• macitkaraahmetoglu

Solidarität zu OutInChurch

Aktualisiert: 11. März

Gemeinsame Erklärung der SPD-Bundestagsabgeordneten und der Landtagsfraktion SPD erklärt sich solidarisch mit „OutInChurch“ Kirchen und SPD eint ihr Bild vom Menschen als frei und gleich in ihrer Würde. Wir nehmen das Anliegen der Initiative #OutInChurch auf und solidarisieren uns mit den 125 Mitarbeitenden in der katholischen Kirche, die mit ihrem Outing großen Mut bewiesen haben, und allen queeren Katholik*innen, die ein Ende ihrer Diskriminierung verlangen. Wir schätzen die hohen Standards der kirchlichen Einrichtungen in den Bereichen der Altersversorgung, der Pflege, der Kinderbetreuung und darüber hinaus. Wir stehen zum Subsidiaritätsprinzip in Deutschland, wonach der Staat für bestimmte Aufgaben Träger findet, die im Sinne der Menschen handeln. Im Zentrum des karitativen und diakonischen Handelns steht der Mensch, nicht die Rendite.
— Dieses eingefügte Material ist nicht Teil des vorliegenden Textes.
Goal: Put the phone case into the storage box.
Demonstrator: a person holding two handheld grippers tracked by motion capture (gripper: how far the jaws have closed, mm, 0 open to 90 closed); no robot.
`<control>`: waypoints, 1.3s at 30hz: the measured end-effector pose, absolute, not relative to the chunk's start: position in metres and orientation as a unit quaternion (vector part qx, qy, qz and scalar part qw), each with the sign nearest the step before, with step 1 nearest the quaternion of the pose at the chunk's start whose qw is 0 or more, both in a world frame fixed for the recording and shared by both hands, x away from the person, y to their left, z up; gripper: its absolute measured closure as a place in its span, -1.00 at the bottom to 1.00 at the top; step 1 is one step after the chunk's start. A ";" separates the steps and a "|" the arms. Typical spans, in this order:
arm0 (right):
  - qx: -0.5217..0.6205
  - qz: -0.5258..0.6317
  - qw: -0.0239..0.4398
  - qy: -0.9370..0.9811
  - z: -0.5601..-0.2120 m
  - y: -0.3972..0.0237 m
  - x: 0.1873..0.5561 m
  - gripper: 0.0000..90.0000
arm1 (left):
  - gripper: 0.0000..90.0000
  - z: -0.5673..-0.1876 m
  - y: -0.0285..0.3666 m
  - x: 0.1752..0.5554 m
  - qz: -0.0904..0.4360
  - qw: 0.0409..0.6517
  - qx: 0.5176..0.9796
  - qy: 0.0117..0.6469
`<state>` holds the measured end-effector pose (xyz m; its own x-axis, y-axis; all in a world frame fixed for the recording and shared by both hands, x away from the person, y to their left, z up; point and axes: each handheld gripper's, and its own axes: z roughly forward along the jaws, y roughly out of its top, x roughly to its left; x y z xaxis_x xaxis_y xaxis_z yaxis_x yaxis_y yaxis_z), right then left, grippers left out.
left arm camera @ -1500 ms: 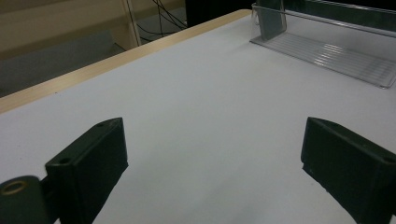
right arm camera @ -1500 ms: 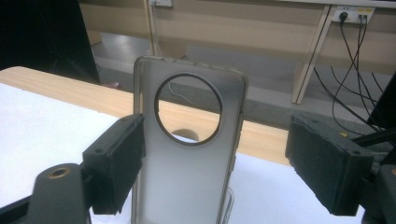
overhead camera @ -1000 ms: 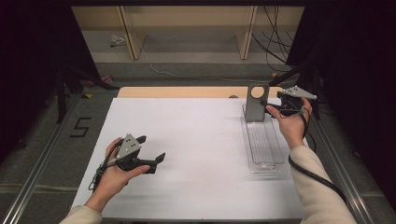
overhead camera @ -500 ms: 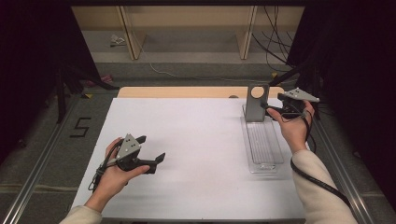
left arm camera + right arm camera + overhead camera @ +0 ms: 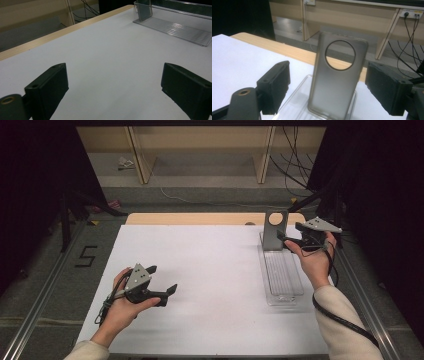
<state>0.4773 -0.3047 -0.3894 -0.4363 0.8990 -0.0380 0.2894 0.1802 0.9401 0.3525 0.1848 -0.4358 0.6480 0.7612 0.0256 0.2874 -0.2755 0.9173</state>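
Two grippers, both spread wide; the right gripper (image 5: 325, 90) has its fingers (image 5: 274, 85) flanking the upright phone case (image 5: 335, 80) without touching it. The left gripper (image 5: 162, 280) rests open over the bare white surface (image 5: 215, 285), holding nothing.

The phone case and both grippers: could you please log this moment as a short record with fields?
phone case: grey, translucent, round cutout near the top, standing upright at the far end of the clear tray
right gripper: jaws open, one each side of the case, not touching it
left gripper: jaws open, nothing between them, over the white table
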 end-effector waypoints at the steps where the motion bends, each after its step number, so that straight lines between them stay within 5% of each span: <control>1: 0.424 0.479 0.317 0.700 -0.389 -0.304 0.476 -0.53 | -0.85 -0.436 0.185 0.352 0.240 0.494 0.762 0.344; 39: 0.373 0.505 0.271 0.730 -0.391 -0.292 0.426 -0.51 | -0.85 -0.434 0.185 0.351 0.240 0.495 0.762 0.343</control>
<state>0.4257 -0.2919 -0.3912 -0.5759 0.8173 -0.0189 0.2705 0.2124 0.9390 0.3511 0.1850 -0.4342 0.6494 0.7600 0.0267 0.2847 -0.2756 0.9181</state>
Gemeinsam mit den Kirchen wollen wir das kirchliche Arbeitsrecht reformieren. Wir begrüßen daher die positiven Reaktionen aus der Kirche heraus, die sich für Änderungen stark machen. Gemeinsam mit den Kirchen wollen wir dafür sorgen, dass grundsätzlich das allgemeine Arbeitsrecht gilt und nur bei einer gerechtfertigten beruflichen Anforderung im Bereich der Verkündigung Abweichungen vom allgemeinen Arbeitsrecht möglich sind. Wir sind sicher, dass es unser gemeinsames Anliegen ist, überall Diskriminierungen abzubauen. Jeder Arbeitgeber darf Loyalität von seinen Arbeitnehmerinnen und Arbeitnehmern erwarten. Die Loyalität wird nicht beeinträchtigt von der geschlechtlichen Identität, sexuellen Orientierung sowie privaten Lebensentscheidungen. Hierzu sollte die „Grundordnung des kirchlichen Dienstes im Rahmen kirchlicher Arbeitsverhältnisse“ (Artikel 1) von den Kirchen geändert werden.